**WHAT YOU SHOULD DO**
Images excepted, the data below must be repeated exactly.

**GIVEN INFORMATION**

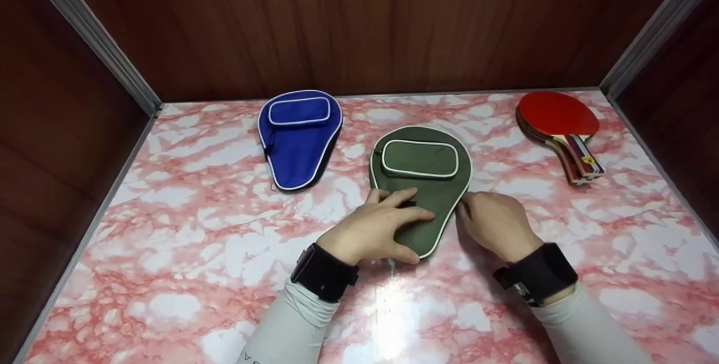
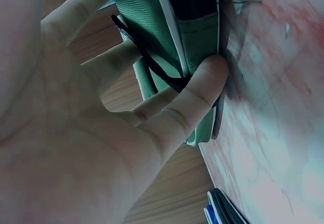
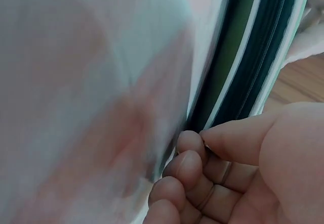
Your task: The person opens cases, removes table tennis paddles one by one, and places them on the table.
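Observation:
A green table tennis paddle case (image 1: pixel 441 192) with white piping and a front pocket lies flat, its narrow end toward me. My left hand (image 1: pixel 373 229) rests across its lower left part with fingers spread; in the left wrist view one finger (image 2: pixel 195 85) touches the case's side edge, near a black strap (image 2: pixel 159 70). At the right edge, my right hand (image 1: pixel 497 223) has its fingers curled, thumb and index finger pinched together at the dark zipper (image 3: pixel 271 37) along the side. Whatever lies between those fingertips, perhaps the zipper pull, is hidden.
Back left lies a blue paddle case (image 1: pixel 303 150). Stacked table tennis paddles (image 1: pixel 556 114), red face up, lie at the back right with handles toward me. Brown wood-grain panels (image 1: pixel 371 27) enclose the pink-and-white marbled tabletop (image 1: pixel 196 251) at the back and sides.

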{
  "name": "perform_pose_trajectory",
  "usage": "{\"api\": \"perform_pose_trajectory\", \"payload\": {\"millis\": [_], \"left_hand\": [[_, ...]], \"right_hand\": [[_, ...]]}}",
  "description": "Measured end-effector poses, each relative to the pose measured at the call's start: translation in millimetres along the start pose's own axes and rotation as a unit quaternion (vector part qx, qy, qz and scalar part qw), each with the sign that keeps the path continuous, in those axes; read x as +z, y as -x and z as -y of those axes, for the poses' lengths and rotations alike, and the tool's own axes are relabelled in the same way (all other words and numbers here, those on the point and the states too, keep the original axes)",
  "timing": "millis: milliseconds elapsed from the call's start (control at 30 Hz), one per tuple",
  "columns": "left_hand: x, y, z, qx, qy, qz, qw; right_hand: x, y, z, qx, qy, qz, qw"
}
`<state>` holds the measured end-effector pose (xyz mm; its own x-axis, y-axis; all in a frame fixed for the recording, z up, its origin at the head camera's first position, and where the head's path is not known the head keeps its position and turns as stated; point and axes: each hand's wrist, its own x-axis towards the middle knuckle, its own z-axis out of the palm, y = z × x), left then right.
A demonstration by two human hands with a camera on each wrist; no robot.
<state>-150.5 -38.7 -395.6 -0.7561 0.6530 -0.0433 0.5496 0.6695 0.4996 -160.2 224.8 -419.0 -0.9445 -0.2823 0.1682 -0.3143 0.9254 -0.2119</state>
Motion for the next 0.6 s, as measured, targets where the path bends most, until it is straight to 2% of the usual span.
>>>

**COMPLETED TASK**
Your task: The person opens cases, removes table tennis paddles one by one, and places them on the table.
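Observation:
A green table tennis paddle case (image 1: pixel 441 192) with white piping and a front pocket lies flat, its narrow end toward me. My left hand (image 1: pixel 373 229) rests across its lower left part with fingers spread; in the left wrist view one finger (image 2: pixel 195 85) touches the case's side edge, near a black strap (image 2: pixel 159 70). At the right edge, my right hand (image 1: pixel 497 223) has its fingers curled, thumb and index finger pinched together at the dark zipper (image 3: pixel 271 37) along the side. Whatever lies between those fingertips, perhaps the zipper pull, is hidden.
Back left lies a blue paddle case (image 1: pixel 303 150). Stacked table tennis paddles (image 1: pixel 556 114), red face up, lie at the back right with handles toward me. Brown wood-grain panels (image 1: pixel 371 27) enclose the pink-and-white marbled tabletop (image 1: pixel 196 251) at the back and sides.
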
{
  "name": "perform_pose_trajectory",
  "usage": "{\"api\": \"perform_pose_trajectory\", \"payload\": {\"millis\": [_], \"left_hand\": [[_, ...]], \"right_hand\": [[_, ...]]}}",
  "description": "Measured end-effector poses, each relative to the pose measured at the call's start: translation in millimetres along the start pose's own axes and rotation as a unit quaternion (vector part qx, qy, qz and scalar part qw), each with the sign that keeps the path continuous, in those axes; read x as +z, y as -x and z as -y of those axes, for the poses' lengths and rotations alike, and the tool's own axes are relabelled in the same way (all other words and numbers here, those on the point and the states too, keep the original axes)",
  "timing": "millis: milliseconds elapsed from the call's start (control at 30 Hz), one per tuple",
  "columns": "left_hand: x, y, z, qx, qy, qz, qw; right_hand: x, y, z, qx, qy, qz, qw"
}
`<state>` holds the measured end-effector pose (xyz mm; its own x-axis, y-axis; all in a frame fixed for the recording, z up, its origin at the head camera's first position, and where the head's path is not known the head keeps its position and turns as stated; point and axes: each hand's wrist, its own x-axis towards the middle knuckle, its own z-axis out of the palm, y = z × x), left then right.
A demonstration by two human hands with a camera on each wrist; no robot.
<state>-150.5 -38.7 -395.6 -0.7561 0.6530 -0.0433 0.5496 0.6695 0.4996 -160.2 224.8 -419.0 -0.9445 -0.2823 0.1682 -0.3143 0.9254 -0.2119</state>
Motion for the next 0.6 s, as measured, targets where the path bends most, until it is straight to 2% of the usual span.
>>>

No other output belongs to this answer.